**Description of the task**
The span to repeat in the listing below runs from the line containing "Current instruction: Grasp" to the line containing "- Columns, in", inclusive. Repeat it exactly, and only it.

--- Given entries ---

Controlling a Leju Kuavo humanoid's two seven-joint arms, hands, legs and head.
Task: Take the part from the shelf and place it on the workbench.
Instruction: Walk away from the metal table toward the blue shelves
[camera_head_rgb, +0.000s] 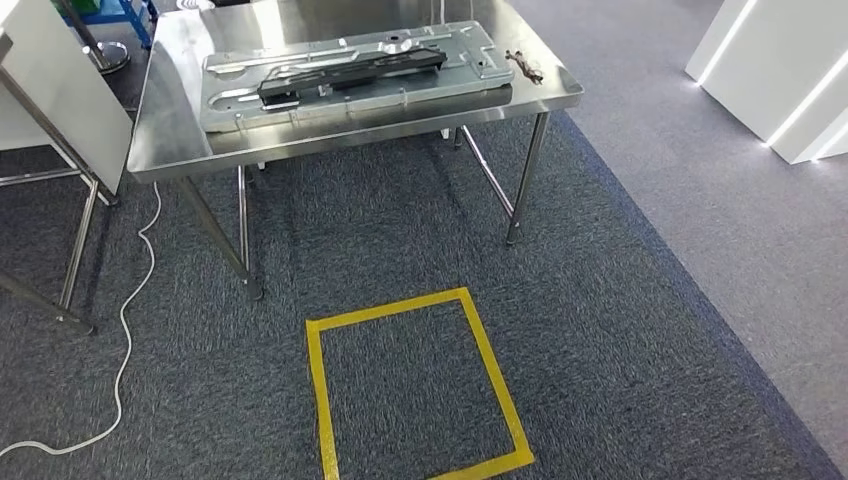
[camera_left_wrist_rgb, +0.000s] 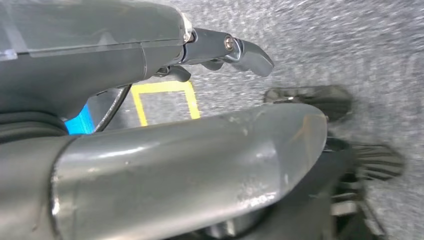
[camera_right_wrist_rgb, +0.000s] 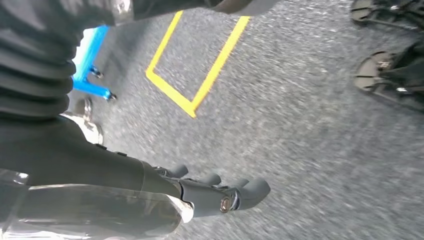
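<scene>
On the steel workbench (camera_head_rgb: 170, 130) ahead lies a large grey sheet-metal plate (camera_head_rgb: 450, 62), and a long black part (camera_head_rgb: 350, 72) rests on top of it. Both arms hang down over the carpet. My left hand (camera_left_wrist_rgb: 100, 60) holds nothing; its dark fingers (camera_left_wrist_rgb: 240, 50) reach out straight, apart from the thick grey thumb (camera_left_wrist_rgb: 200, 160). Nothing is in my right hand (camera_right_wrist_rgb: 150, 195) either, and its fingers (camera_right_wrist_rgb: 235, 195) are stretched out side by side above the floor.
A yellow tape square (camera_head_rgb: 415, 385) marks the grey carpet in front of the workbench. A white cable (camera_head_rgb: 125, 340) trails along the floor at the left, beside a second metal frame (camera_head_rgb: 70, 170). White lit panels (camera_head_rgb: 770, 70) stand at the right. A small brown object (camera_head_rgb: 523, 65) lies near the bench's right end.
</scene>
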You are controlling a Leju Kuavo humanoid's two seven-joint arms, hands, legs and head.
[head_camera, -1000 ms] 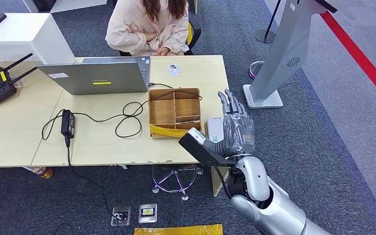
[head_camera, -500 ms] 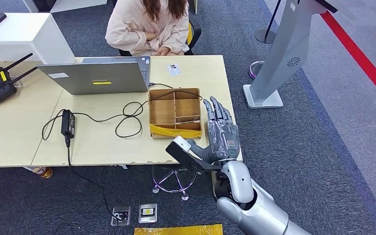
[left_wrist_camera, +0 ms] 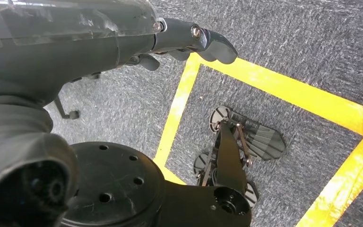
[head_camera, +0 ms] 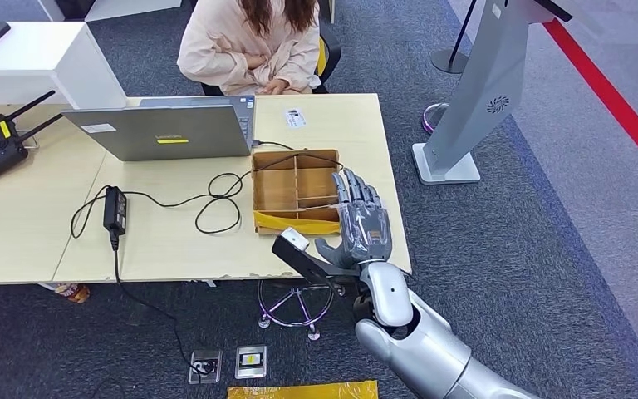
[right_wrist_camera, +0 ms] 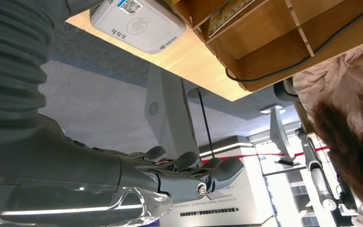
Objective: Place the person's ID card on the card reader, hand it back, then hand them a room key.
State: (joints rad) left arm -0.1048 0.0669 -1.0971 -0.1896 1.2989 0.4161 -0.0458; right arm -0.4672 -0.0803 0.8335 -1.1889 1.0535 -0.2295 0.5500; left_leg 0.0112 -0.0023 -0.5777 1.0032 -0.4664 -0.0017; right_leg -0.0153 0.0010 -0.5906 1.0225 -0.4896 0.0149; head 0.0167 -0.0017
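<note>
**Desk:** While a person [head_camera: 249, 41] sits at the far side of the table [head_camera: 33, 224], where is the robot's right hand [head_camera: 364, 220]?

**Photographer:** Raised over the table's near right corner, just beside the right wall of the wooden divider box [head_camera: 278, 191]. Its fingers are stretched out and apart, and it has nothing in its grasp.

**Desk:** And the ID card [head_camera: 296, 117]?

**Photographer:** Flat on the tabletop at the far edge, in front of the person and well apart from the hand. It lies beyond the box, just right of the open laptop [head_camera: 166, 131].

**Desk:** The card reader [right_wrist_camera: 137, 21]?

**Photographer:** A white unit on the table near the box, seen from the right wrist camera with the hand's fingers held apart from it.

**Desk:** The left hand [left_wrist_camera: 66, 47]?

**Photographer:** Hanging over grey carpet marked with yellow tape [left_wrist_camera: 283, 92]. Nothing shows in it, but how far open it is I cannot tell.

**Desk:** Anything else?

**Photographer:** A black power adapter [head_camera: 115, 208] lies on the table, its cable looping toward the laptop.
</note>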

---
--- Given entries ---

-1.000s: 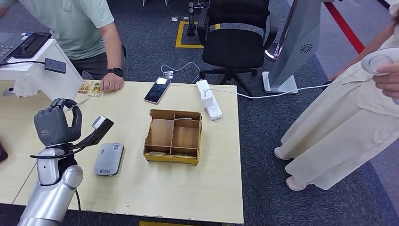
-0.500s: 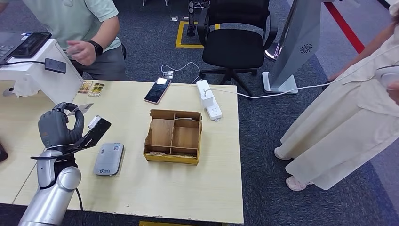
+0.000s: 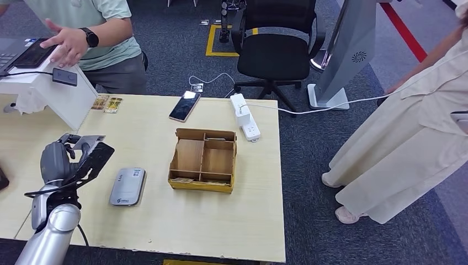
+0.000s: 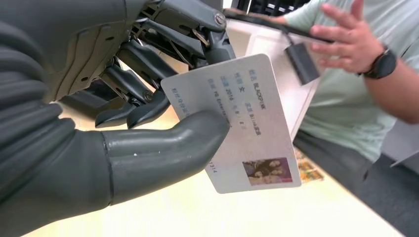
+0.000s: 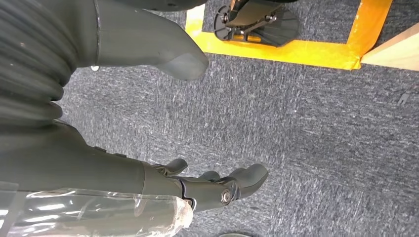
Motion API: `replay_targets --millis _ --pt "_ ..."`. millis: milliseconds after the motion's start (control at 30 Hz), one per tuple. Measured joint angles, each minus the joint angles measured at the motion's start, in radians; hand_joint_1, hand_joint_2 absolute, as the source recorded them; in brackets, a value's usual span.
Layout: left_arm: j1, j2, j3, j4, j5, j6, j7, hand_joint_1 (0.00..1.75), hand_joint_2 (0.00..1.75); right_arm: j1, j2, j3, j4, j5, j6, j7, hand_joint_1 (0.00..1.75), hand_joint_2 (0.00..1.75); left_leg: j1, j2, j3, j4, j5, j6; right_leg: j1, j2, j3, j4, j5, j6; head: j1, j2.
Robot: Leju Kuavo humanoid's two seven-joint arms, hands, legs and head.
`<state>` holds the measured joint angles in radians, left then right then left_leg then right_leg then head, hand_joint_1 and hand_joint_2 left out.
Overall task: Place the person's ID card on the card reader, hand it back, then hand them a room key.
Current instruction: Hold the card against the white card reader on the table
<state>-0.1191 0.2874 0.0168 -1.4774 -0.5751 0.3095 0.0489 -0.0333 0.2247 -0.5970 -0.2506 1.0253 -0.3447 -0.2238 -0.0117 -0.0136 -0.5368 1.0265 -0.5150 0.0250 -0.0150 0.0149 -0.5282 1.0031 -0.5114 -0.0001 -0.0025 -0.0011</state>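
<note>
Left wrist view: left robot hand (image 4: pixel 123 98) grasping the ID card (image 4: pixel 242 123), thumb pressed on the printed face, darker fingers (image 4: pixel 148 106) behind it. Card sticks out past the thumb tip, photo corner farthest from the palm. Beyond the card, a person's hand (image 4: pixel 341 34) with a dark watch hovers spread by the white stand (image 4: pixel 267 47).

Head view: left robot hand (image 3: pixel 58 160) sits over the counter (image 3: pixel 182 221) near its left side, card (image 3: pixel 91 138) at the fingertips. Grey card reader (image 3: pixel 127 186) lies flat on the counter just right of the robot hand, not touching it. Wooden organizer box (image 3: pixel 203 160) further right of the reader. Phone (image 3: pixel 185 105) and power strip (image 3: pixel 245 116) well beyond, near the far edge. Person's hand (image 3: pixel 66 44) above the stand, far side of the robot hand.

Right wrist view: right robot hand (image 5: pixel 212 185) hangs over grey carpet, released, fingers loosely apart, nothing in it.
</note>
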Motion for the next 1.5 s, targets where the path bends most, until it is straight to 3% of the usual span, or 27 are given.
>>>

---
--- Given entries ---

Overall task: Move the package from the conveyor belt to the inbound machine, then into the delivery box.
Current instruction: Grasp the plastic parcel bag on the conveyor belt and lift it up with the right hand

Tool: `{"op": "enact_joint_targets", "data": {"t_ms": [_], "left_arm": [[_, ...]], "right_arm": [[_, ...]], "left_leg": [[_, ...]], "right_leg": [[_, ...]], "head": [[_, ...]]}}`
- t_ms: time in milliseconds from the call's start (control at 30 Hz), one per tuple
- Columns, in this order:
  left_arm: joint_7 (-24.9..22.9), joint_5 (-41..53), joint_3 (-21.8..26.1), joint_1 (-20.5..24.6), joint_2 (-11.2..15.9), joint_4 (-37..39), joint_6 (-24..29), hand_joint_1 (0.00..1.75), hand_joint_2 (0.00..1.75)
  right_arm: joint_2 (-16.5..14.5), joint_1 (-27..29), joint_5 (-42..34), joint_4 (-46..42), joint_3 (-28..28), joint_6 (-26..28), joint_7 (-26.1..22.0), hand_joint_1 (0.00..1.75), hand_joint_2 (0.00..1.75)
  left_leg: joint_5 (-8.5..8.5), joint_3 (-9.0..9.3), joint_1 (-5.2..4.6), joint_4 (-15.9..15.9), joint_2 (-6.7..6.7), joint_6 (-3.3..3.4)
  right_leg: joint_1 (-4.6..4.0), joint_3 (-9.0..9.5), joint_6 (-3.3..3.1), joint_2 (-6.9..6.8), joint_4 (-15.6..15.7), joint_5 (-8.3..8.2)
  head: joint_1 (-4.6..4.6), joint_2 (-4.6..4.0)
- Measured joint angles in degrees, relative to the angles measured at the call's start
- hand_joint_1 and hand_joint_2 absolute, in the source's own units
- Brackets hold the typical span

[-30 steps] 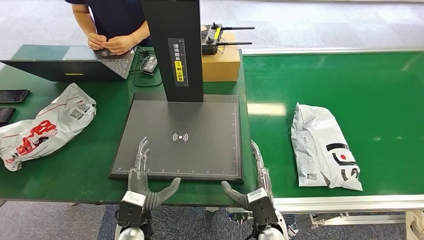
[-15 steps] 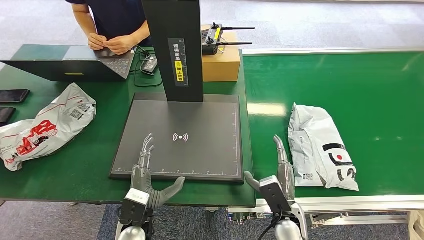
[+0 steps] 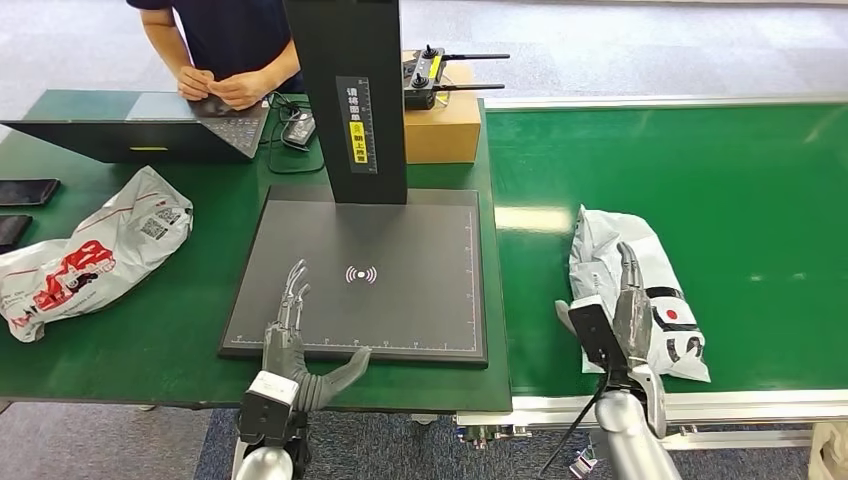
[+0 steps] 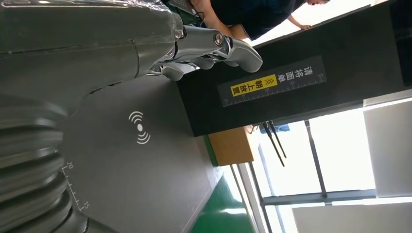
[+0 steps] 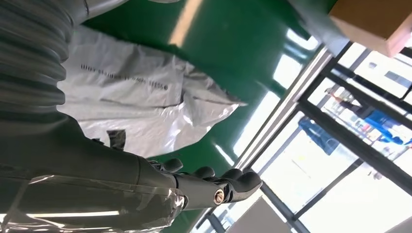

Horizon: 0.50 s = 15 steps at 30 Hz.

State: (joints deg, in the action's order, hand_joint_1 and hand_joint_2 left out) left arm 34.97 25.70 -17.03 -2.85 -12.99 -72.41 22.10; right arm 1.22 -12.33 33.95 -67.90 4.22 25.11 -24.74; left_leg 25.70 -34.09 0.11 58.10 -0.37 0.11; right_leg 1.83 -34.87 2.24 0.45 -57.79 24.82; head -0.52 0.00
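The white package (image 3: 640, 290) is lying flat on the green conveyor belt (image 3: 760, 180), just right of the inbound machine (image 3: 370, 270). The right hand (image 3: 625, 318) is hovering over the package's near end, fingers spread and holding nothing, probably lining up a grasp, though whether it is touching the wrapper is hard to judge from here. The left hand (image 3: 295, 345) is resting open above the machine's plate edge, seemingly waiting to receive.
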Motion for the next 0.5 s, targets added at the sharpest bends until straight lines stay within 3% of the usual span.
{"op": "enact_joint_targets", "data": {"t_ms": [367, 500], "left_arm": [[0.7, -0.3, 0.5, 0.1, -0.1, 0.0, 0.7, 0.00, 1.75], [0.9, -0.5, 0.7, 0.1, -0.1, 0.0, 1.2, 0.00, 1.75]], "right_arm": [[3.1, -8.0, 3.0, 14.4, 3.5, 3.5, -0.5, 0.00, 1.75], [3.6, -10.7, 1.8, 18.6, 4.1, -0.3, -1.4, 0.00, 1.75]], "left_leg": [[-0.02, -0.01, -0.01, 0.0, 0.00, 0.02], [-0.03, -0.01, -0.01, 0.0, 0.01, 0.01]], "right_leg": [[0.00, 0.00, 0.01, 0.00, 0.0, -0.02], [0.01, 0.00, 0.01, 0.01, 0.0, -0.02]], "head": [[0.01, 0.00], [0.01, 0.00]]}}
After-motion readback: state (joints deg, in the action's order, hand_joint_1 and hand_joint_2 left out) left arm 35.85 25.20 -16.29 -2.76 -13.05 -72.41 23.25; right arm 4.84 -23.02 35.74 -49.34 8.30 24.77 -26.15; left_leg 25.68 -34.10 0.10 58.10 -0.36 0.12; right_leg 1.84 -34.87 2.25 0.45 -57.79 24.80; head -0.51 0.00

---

**Your response**
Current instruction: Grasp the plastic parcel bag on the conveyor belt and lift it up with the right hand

Tool: `{"op": "enact_joint_targets", "data": {"t_ms": [_], "left_arm": [[_, ...]], "right_arm": [[_, ...]], "left_leg": [[_, ...]], "right_leg": [[_, ...]], "head": [[_, ...]]}}`
- t_ms: time in milliseconds from the call's start (control at 30 Hz), one per tuple
- Columns, in this order:

No more work is needed on this exercise.